25.07.2024, 01:14 - Wörter:
Vor hundert Jahren...
»Und du bist sicher, dass du das tun willst?«
»Ich sehe keine andere Wahl, du etwa?«
Der hagere Mann stand neben dem jüngeren mit den langen schwarzen Haaren, die nach hinten zusammen gebunden waren. Etwas weiter hinten stand ein weiterer Mann, der gewisse Ähnlichkeiten mit dem jüngeren hatte, aber in seinen Augen lag eine Tiefe, die davon sprach, dass er bereits sehr viel erlebt haben musste – mehr als sein optisches Alter zuließ. Neben ihm stand eine Frau mittleren Alters, mit besorgter Miene und traurigem Ausdruck in den Augen.
Selbiges galt auch für den hageren Mann mit den schulterlangen dunkelbraunen Haaren und den grünen Augen, welche trist auf das in Stein gemeisselte Portal mit den vielen unbekannten Schriftzeichen starrten. Er vermied es, den vierten Mann anzusehen, der siegessicher vor dem Portal stand und abwartend auf die beiden in der Mitte herab blickte. Um sie herum war leise das blubbernde Magma des inaktiven Vulkanes zu hören, in dessen Mitte sie sich befanden.
»Ich werde dich vermissen«, sprach der Jüngere leise, weil er nicht wollte, dass die anderen seine Worte hörten, die nur dem anderen galten.
Der optisch ältere zögerte kurz, dann nickte er – und dann legte er die Arme um den jüngeren, der überrascht wirkte.
»Seid ihr bald fertig? Ich habe nicht den ganzen Tag Zeit!«, rief der Mann vor dem Portal mit eindeutiger Ungeduld.

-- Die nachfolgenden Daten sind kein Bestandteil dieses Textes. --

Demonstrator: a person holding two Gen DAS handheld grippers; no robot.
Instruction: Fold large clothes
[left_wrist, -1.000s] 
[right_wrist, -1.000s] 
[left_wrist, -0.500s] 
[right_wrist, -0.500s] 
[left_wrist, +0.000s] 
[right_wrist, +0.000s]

Der Mann löste sich von dem Jüngeren ein wenig widerwillig und blickte dann geradeaus, machte einige Schritte auf den blonden Mann zu. »Ich bin bereit.«
»Gut. Zeit wird es.« Der Blonde streckte die Hand aus und ohne zu warten zog er den anderen mit sich in Richtung des Portales.
Kurz davor hielt er inne und blickte zu den beiden hinten stehenden Personen. »Den Schlüssel, wenn ich bitten darf!«, rief er ihnen zu.
Mit grimmiger, resoluter Miene holte der Schwarzhaarige in der hinteren Reihe ein Gerät unter seinem langen Mantel hervor, der in Anbetracht der Umgebung fehl am Platze wirkte, und platzierte ihn auf einem Podest direkt vor dem Portal.
Die Frau warf ihm einen unsicheren, teilweise vorwurfsvollen Blick zu, der an dem autoritär wirkenden Mann geradezu wirkungslos abzuprallen schien. Wenn er davon beeindruckt war, zeigte er es nicht.
»Ich danke euch, für eure Kooperation, und verspreche, niemandem etwas anzutun, wenn ich zurück bin!«, säuselte der Blonde, der den dürren Mann am Arm gepackt hatte.
Die letzten Wochen in Gefangenschaft hatten an ihm gezehrt; er wirkte, als würde er nur noch aus Knochen und Haut bestehen, ein lebendes Gerippe, das nichts mehr zu verlieren hatte.
»Meine einzige Bitte – ich hoffe, ihr seid nicht mehr da, wenn ich gleich zurückkomme. Sonst bin ich nicht sicher, ob ich mich daran halten kann. Ihr versteht sicherlich. Ich muss Vorsichtsmaßnahmen treffen…« Ein hämisches Grinsen legte sich auf die Züge des Sprechers, der genau wissen zu schien, was er tat.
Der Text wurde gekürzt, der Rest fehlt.